I problemi non mancano neppure sul piano dello stipendio per chi lavora nelle cooperative, dove finisce quel 20% di infermieri - spesso immigrati - non assorbito dalle pubbliche amministrazioni. «Qui hanno gioco facile a corrispondere salari inferiori rispetto a quelli percepiti dai colleghi italiani. Inoltre in questi casi a pagare è comunque il pubblico, i cui ritardi si ripercuotono inevitabilmente sulle buste paga».

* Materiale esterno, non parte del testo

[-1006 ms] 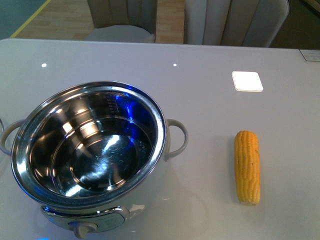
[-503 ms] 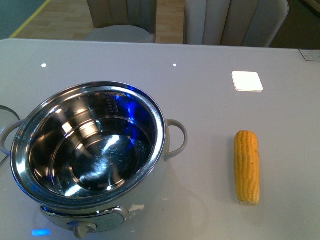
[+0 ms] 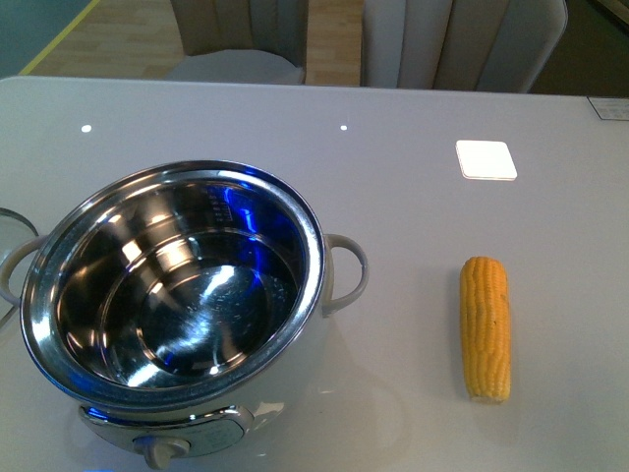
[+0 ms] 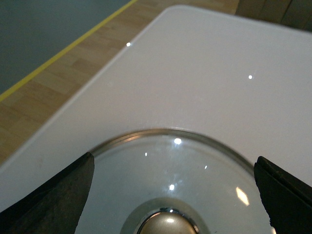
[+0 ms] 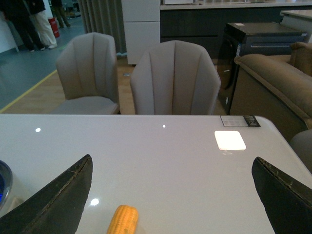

Insomma il caso non sarebbe di quelli in cui il mismatch tra domanda e offerta di lavoro è imputabile ai servizi (mancanti) di orientamento o alla scarsa propensione dei ragazzi a cimentarsi con professioni di questo tipo. «È un mito da sfatare valido forse anni fa, ma ora non più», assicura Mastrillo. I giovani specializzati nel settore ci sono, e la richiesta del mercato è elevata. In mezzo però ci sono il blocco del turn over e la spendig review, che sta forse presentando un conto troppo salato alla sanità.